Brief —
The answer is the full listing below, copied exactly, with its pictures omitted.

= Beginning of Section =

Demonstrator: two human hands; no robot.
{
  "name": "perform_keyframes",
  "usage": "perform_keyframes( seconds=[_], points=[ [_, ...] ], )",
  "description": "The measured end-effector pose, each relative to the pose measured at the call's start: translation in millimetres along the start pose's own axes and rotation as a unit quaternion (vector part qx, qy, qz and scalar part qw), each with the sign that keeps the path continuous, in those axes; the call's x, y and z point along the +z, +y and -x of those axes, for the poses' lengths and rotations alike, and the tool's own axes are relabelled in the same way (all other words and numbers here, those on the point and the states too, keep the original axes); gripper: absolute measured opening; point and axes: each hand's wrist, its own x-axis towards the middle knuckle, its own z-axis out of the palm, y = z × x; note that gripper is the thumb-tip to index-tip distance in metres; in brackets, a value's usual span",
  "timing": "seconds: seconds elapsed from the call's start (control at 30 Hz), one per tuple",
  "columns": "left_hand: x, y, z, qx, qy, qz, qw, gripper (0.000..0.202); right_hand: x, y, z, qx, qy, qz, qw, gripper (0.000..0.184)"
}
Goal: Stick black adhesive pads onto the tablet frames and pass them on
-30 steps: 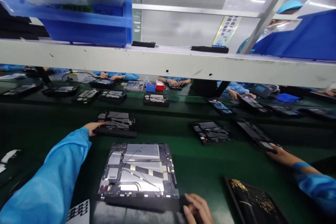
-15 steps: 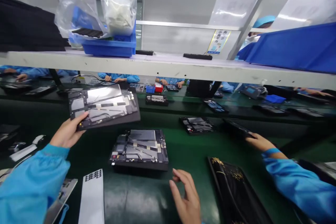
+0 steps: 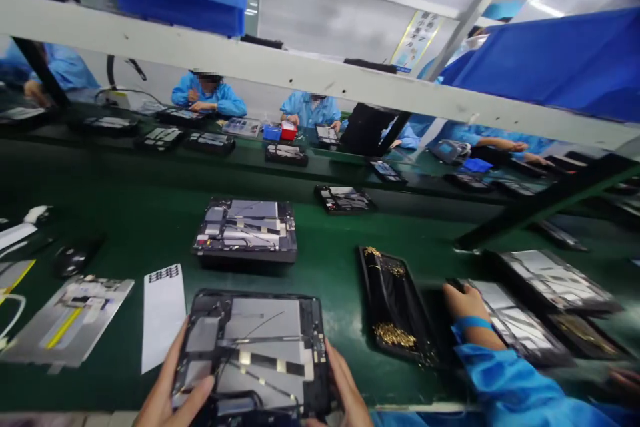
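Observation:
At the front edge of the bench, an opened tablet (image 3: 265,347) with its battery and circuit parts facing up is held between my two hands. My left hand (image 3: 173,383) is closed on its left side, the thumb lying over the corner. My right hand (image 3: 345,380) grips the right side; part of its fingers are hidden under and behind the casing. Just beyond sits a stack of opened tablets (image 3: 247,230). To the left of the held tablet lies a white strip (image 3: 163,317) with black pads at its top.
A black tray with golden screws (image 3: 395,333) lies to the right. A co-worker's hand (image 3: 465,303) touches a tablet (image 3: 515,313) farther right. A metal panel (image 3: 70,320) lies at left. Across the bench runs a white shelf (image 3: 310,73); people in blue work behind it.
The tablet has come down from the upper left to the front of me, and my right hand has joined on its other side. The view has tilted down. The co-worker's hand has moved nearer.

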Motion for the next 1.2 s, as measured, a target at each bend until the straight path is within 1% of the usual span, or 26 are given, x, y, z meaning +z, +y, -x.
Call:
perform_keyframes(
  seconds=[0.07, 0.17, 0.23, 0.3, 0.37, 0.4, 0.47, 0.53, 0.6, 0.63, 0.67, 0.7, 0.77, 0.8, 0.87, 0.97, 1.03, 1.1, 1.2],
  points=[
    [13.8, 0, -10, 0.034, -0.029, -0.022, 0.999, 0.073, -9, 9, -1, -0.019, 0.006, 0.055, 0.998, 0.112],
    [25.5, 4, -33, 0.096, -0.021, -0.095, 0.991, 0.066, -19, 18, -20, -0.034, 0.008, 0.123, 0.992, 0.099],
    [28.1, 8, -45, 0.119, -0.034, -0.136, 0.983, 0.061, -23, 25, -37, -0.055, 0.016, 0.159, 0.986, 0.092],
    [25.5, 13, -51, 0.131, -0.057, -0.156, 0.977, 0.056, -25, 33, -49, -0.084, 0.020, 0.194, 0.977, 0.088],
    [16.1, 17, -52, 0.135, -0.071, -0.157, 0.976, 0.047, -28, 40, -55, -0.110, 0.013, 0.229, 0.967, 0.085],
    [8.6, 17, -52, 0.141, -0.068, -0.156, 0.975, 0.042, -30, 40, -56, -0.118, 0.010, 0.246, 0.962, 0.085],
    [-10.6, 14, -54, 0.174, -0.040, -0.173, 0.969, 0.034, -35, 32, -57, -0.126, 0.001, 0.271, 0.954, 0.082],
    [-31.5, 5, -62, 0.220, 0.005, -0.238, 0.946, 0.034, -38, 8, -62, -0.121, 0.000, 0.273, 0.954, 0.074],
    [-48.2, -9, -73, 0.249, 0.038, -0.330, 0.910, 0.043, -32, -29, -74, -0.126, 0.009, 0.237, 0.963, 0.055],
    [-53.5, -17, -78, 0.254, 0.045, -0.371, 0.892, 0.051, -26, -51, -83, -0.143, 0.010, 0.207, 0.968, 0.042],
    [-56.8, -25, -81, 0.256, 0.047, -0.403, 0.877, 0.058, -16, -73, -93, -0.166, -0.002, 0.172, 0.971, 0.030],
    [-58.2, -32, -83, 0.257, 0.044, -0.425, 0.867, 0.063, -5, -93, -104, -0.191, -0.039, 0.139, 0.971, 0.022],
    [-57.6, -43, -80, 0.257, 0.033, -0.449, 0.855, 0.066, 23, -129, -129, -0.232, -0.140, 0.104, 0.957, 0.017],
    [-56.7, -46, -77, 0.257, 0.029, -0.454, 0.852, 0.068, 39, -143, -142, -0.249, -0.177, 0.109, 0.946, 0.015],
    [-55.0, -49, -70, 0.255, 0.030, -0.454, 0.853, 0.074, 71, -162, -170, -0.272, -0.224, 0.156, 0.923, 0.011],
    [-54.5, -50, -66, 0.255, 0.041, -0.436, 0.862, 0.076, 119, -176, -208, -0.285, -0.274, 0.275, 0.877, 0.010],
    [-54.8, -50, -66, 0.255, 0.042, -0.427, 0.867, 0.072, 144, -178, -228, -0.283, -0.289, 0.327, 0.854, 0.012],
    [-55.0, -49, -67, 0.251, 0.041, -0.420, 0.871, 0.071, 162, -178, -241, -0.279, -0.291, 0.347, 0.847, 0.014],
    [-55.2, -48, -68, 0.246, 0.036, -0.413, 0.876, 0.071, 177, -176, -250, -0.277, -0.297, 0.358, 0.841, 0.018]
  ],
)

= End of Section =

Reply to the exercise —
Demonstrator: two human hands; no robot.
{
  "name": "perform_keyframes",
  "usage": "perform_keyframes( seconds=[_], points=[ [_, ...] ], )",
  "description": "The measured end-effector pose, each relative to the pose measured at the call's start: translation in millimetres along the start pose's own axes and rotation as a unit quaternion (vector part qx, qy, qz and scalar part qw), each with the sign that keeps the path continuous, in those axes; the call's x, y and z point along the +z, +y and -x of those axes, for the poses' lengths and rotations alike, and the tool's own axes are relabelled in the same way (all other words and numbers here, those on the point and the states too, keep the original axes); gripper: absolute measured opening; point and axes: each hand's wrist, its own x-axis towards the middle knuckle, its own z-axis out of the palm, y = z × x; note that gripper is the thumb-tip to index-tip distance in metres; in brackets, a value's usual span",
  "timing": "seconds: seconds elapsed from the call's start (control at 30 Hz), one per tuple",
  "columns": "left_hand: x, y, z, qx, qy, qz, qw, gripper (0.000..0.202); right_hand: x, y, z, qx, qy, qz, qw, gripper (0.000..0.184)"
}
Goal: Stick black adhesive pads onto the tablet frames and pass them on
-30 steps: 
-15 steps: 
+0 steps: 
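Observation:
At the front edge of the bench, an opened tablet (image 3: 265,347) with its battery and circuit parts facing up is held between my two hands. My left hand (image 3: 173,383) is closed on its left side, the thumb lying over the corner. My right hand (image 3: 345,380) grips the right side; part of its fingers are hidden under and behind the casing. Just beyond sits a stack of opened tablets (image 3: 247,230). To the left of the held tablet lies a white strip (image 3: 163,317) with black pads at its top.
A black tray with golden screws (image 3: 395,333) lies to the right. A co-worker's hand (image 3: 465,303) touches a tablet (image 3: 515,313) farther right. A metal panel (image 3: 70,320) lies at left. Across the bench runs a white shelf (image 3: 310,73); people in blue work behind it.
The tablet has come down from the upper left to the front of me, and my right hand has joined on its other side. The view has tilted down. The co-worker's hand has moved nearer.
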
Motion for the next 1.2 s, as measured, a target at each bend until the straight path is within 1% of the usual span, or 26 are given, x, y, z meaning +z, +y, -x.
Call:
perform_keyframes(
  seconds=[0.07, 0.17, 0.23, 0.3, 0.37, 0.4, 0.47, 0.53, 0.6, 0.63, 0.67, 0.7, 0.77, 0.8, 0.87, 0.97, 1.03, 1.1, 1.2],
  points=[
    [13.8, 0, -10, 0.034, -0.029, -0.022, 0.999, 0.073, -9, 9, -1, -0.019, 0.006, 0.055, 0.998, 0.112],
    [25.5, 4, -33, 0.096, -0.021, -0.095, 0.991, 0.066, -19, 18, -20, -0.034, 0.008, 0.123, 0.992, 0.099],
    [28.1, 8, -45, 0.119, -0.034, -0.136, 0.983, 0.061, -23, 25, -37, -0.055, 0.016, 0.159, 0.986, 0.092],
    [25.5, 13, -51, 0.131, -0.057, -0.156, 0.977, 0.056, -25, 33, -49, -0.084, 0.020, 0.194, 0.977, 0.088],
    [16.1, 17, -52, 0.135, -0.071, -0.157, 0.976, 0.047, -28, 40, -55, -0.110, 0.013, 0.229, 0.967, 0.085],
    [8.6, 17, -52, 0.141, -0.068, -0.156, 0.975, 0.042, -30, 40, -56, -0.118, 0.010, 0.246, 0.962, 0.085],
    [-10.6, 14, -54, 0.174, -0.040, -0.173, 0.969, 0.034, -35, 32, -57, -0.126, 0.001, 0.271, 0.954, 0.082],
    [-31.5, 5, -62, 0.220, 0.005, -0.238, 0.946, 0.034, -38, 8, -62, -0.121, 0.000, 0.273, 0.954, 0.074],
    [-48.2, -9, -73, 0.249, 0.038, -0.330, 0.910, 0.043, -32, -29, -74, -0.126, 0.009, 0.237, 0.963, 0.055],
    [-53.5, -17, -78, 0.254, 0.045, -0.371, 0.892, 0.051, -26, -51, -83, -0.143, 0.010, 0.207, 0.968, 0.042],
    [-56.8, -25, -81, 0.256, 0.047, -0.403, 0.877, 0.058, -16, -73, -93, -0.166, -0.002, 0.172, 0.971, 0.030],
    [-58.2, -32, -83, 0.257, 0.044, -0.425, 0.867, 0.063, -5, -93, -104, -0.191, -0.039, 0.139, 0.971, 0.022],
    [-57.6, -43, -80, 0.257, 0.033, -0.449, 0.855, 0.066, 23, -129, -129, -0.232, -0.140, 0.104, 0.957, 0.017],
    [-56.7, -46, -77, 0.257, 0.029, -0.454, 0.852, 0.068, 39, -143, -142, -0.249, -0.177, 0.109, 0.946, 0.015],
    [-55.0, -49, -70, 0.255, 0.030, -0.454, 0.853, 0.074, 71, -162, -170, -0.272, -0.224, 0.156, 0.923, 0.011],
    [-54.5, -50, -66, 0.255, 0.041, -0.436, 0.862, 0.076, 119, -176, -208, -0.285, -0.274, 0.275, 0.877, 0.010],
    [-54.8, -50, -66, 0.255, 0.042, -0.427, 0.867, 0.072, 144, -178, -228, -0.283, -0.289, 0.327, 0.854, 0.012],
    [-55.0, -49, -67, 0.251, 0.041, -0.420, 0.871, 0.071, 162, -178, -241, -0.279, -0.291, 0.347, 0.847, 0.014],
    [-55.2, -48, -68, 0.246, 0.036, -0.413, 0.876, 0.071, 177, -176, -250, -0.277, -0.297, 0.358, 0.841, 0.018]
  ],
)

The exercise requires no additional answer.